If your (now big) kid is rejecting their Sleep Suit, we offer Long Sleeve Pyjamas in a range of TOGs up to 2.0 TOG, meaning that even if they kick off the blankets, they should still stay warm.
You can also introduce the DreamRoll Sleep Mat if they are waking cold in only their pyjamas. The DreamRoll is an all-in-one sleep solution designed for sleep out of home, however it can also be used for those little ones who haven't yet learned to keep the blankets in place. Simply remove the inflatable mattress and use it as a blanket which zips up the side and is less likely to be removed by a wriggly kid.

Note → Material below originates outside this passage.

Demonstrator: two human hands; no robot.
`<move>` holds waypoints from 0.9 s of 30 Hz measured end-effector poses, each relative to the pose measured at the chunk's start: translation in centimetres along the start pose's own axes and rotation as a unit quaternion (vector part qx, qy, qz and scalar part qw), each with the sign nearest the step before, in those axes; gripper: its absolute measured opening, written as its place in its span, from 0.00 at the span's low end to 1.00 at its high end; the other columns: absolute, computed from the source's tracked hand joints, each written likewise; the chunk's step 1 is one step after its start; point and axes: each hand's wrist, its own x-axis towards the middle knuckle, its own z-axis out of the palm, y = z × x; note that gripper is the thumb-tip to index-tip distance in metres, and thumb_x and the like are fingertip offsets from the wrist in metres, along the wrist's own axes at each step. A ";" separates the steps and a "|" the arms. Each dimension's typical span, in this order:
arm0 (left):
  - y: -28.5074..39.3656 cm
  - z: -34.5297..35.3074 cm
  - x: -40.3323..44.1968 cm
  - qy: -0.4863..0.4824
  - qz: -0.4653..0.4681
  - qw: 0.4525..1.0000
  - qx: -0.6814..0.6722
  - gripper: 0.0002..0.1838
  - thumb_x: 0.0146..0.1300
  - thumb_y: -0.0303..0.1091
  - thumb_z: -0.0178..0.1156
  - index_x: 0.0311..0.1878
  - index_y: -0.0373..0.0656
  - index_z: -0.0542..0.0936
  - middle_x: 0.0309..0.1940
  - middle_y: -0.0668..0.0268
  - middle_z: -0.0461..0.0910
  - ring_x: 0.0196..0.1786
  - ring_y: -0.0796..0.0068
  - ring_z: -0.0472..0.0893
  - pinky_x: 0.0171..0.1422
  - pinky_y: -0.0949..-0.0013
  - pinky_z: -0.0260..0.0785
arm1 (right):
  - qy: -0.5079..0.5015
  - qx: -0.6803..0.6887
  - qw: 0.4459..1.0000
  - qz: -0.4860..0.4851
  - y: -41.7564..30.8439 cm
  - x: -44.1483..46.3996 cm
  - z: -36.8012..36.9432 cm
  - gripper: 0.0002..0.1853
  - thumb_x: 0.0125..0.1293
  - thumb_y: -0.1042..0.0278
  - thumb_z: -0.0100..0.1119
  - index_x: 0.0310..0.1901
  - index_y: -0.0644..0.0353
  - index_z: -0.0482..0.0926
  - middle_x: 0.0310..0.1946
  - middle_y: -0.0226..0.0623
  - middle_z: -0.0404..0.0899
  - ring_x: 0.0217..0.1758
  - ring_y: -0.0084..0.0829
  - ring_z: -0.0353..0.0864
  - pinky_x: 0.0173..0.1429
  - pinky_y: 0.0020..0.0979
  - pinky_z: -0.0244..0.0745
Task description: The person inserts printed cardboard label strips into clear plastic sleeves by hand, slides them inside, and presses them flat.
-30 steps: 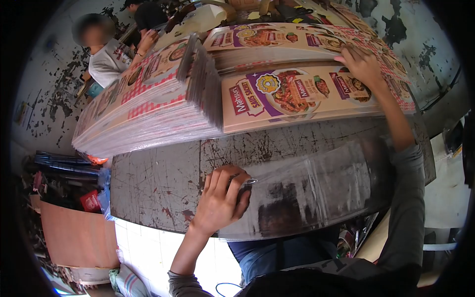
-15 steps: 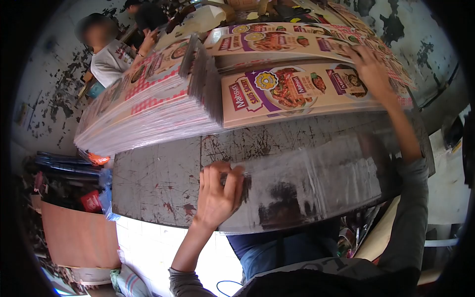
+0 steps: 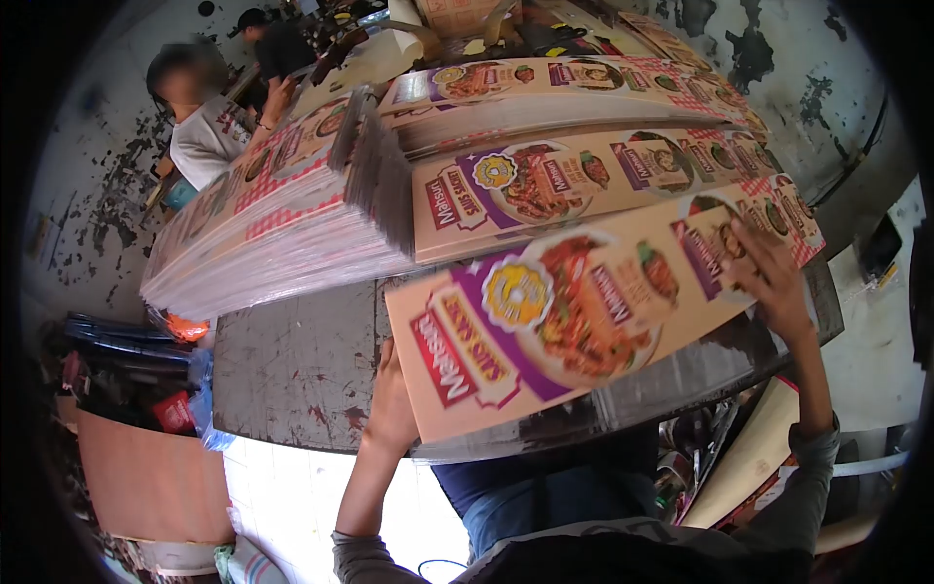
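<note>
A scuffed table (image 3: 292,365) bears a tall stack (image 3: 292,234); above its near side slants a long card (image 3: 593,326) — gripped by the right hand (image 3: 775,277), fingers partly spread. The left hand (image 3: 391,409) meets the card's left edge — half hidden, grip unclear.

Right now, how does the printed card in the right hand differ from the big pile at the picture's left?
The card looks thin; the pile is many layers thick. The card is held over the table by the right hand, while the pile rests there. The card looks bare, whereas the pile shines with clear plastic. Both show printed food pictures.
</note>
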 end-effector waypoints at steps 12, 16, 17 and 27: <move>-2.1 0.6 -3.0 0.039 -0.005 0.998 -0.047 0.30 0.47 0.34 0.69 0.55 0.41 0.71 0.49 0.58 0.76 0.53 0.63 0.76 0.57 0.63 0.68 | -0.137 0.215 0.965 0.065 -2.3 4.7 1.4 0.39 0.55 0.34 0.51 0.62 0.51 0.65 0.62 0.45 0.59 0.60 0.46 0.60 0.63 0.46 0.54; -1.8 0.5 -2.1 0.037 0.000 0.999 -0.023 0.27 0.51 0.35 0.66 0.55 0.42 0.70 0.49 0.58 0.76 0.52 0.63 0.76 0.56 0.62 0.68 | -0.107 0.181 0.976 0.064 -1.3 5.6 3.4 0.45 0.46 0.35 0.61 0.62 0.56 0.64 0.56 0.43 0.62 0.59 0.45 0.61 0.61 0.44 0.56; -1.9 0.6 -2.2 0.036 -0.001 0.999 -0.020 0.27 0.52 0.35 0.65 0.55 0.42 0.70 0.49 0.58 0.76 0.52 0.62 0.76 0.56 0.62 0.68 | -0.108 0.179 0.976 0.063 -1.0 5.8 3.4 0.45 0.46 0.35 0.61 0.62 0.56 0.64 0.56 0.43 0.62 0.59 0.45 0.61 0.61 0.44 0.56; -1.3 0.5 -2.2 0.016 0.119 0.926 0.358 0.20 0.60 0.35 0.58 0.56 0.43 0.69 0.48 0.57 0.75 0.51 0.61 0.76 0.54 0.60 0.68 | -0.041 0.174 0.981 0.071 -0.1 12.4 -0.1 0.26 0.47 0.51 0.66 0.34 0.65 0.68 0.31 0.41 0.66 0.33 0.43 0.70 0.35 0.40 0.64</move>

It's recommended for 2-6 year olds with a max height of 145cm.

Safety considerations
Now that your mini is in a big bed, they have access to other areas of the house during sleep times. Consider how safe the rest of their room and house is, in the event, they wander out. Red Nose have some great guidelines to review to help you with this;
- Keep dangling cords, strings and mobiles out of reach as they could get caught around a child's neck
- Keep heaters, electrical appliances and access to power points well away to avoid the risk of overheating, burns and electrocution
- Ensure stairs and windows are not accessible
- Pay special attention to potential hazards that may result in falls, drowning, strangulation, entrapment or poisoning
- When removing the sides from a cot or transitioning to a toddler bed or big bed, you may choose to start with a mattress on the floor, or consider a safety rail to prevent falls out of bed in the night. Safety Rails must have no spaces between bars or panels bigger than 95mm to prevent a young child to becoming trapped.